Exercise details:
Among the entries below, find the line with "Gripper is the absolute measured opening", then quote it and each following line up to and including the line with "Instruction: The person", and nothing else.

Supplied records:

%%

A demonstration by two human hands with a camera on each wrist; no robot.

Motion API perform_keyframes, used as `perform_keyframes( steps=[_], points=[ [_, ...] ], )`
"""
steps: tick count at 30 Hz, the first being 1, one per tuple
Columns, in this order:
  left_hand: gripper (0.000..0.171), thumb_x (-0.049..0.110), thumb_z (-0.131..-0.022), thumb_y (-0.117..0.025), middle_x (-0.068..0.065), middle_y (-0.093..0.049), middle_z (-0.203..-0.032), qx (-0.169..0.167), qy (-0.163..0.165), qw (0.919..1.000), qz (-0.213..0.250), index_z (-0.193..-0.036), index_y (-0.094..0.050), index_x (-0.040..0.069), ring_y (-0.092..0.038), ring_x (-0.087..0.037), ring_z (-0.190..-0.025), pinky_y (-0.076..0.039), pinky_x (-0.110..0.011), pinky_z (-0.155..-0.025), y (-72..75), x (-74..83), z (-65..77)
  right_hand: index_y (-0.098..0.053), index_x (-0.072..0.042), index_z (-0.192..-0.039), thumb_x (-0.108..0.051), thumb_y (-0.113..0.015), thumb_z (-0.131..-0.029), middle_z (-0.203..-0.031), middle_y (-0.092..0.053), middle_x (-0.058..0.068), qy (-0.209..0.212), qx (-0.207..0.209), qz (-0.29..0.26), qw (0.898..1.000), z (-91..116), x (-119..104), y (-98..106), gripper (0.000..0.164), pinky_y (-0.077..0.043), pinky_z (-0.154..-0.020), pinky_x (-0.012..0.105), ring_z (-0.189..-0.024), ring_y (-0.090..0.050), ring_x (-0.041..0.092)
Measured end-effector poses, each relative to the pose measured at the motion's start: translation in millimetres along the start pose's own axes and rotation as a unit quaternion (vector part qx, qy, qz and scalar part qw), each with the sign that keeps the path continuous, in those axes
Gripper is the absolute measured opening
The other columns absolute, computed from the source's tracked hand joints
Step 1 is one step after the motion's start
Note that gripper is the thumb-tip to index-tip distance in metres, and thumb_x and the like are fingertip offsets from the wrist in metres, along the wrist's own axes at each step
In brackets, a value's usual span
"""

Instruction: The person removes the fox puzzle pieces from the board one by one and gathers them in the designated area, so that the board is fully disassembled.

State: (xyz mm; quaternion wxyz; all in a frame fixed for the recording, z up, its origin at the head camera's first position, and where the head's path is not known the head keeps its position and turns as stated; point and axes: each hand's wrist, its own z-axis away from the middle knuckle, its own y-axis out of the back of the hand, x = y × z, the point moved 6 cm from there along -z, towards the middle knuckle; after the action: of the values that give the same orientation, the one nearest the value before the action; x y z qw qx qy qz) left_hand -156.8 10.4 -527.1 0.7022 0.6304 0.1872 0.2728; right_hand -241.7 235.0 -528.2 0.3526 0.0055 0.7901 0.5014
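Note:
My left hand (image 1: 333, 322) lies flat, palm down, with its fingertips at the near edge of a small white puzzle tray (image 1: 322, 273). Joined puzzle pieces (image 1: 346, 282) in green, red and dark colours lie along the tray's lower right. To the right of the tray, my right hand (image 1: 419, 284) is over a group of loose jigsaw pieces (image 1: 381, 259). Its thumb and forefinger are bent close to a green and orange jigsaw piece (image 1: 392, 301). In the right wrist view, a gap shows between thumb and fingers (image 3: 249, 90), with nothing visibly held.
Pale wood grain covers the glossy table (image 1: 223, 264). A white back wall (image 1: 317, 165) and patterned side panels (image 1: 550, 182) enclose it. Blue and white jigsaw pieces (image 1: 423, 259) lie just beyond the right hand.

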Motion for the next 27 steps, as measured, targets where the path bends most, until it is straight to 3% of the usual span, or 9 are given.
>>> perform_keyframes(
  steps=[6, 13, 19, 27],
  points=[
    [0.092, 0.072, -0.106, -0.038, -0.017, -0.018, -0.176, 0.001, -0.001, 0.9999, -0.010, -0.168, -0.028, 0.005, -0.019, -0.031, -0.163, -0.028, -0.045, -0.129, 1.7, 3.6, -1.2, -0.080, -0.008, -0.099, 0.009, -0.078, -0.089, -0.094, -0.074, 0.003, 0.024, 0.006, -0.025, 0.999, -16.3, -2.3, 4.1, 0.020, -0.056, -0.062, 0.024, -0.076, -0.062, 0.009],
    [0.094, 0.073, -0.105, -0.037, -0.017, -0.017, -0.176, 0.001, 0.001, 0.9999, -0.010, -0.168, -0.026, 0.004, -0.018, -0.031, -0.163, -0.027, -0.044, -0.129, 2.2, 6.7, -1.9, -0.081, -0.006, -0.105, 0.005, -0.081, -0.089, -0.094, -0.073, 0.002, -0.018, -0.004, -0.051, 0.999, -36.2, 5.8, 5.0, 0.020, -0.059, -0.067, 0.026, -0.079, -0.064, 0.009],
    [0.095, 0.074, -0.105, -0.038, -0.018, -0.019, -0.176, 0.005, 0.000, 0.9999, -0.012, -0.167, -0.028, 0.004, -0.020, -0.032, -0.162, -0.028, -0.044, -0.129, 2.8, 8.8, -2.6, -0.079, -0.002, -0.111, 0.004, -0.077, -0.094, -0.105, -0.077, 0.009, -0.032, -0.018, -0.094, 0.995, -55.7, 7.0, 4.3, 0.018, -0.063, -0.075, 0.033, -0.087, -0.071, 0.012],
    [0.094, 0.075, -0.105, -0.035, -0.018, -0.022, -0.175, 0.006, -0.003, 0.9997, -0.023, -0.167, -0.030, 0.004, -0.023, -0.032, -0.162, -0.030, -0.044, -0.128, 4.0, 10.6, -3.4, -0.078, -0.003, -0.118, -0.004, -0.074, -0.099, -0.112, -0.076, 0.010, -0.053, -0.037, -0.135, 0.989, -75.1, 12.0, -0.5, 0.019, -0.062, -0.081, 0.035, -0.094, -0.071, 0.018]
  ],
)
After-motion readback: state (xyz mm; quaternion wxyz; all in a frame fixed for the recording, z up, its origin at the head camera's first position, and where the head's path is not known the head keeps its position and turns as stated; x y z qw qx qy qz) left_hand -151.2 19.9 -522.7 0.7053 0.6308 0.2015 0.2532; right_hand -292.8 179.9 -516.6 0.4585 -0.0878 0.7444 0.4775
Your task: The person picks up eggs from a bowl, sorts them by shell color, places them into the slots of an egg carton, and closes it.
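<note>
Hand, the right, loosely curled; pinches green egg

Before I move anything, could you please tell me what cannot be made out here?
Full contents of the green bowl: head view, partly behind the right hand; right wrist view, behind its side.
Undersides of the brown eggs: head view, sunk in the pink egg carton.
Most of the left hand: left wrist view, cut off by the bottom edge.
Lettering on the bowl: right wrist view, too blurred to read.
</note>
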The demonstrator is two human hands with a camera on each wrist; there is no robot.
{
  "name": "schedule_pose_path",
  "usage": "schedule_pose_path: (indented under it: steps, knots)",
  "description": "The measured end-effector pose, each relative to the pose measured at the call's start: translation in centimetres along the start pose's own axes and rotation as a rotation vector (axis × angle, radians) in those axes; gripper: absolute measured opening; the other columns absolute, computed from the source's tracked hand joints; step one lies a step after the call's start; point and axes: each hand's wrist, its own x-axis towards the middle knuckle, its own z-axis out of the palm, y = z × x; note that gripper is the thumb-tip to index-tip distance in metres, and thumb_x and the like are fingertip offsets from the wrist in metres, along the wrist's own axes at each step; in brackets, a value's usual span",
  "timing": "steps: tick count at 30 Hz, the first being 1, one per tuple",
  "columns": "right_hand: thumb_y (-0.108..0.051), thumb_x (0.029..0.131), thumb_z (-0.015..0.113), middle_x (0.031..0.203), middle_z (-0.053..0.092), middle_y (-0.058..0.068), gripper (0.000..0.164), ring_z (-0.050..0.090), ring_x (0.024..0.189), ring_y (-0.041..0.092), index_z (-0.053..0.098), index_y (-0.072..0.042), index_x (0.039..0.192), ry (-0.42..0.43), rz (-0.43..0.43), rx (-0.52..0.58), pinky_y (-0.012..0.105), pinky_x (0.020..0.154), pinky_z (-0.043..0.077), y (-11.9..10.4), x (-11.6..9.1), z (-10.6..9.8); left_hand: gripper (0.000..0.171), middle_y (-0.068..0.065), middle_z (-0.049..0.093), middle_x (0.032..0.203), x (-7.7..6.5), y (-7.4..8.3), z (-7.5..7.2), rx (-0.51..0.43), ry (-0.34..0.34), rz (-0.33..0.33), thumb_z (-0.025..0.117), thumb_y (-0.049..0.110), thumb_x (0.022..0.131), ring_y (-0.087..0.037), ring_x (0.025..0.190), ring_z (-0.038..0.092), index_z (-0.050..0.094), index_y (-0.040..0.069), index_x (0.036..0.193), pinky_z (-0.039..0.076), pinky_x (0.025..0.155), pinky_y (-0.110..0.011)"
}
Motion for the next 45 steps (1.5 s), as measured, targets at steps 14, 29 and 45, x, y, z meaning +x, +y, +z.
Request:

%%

Solved exercise:
Gripper is the absolute measured opening
The other columns absolute, computed from the source's tracked hand joints
Step 1 is one step after the motion's start
Note that gripper is the thumb-tip to index-tip distance in metres, and thumb_x and the like are fingertip offsets from the wrist in metres, along the wrist's own axes at each step
In brackets, a value's usual span
"""

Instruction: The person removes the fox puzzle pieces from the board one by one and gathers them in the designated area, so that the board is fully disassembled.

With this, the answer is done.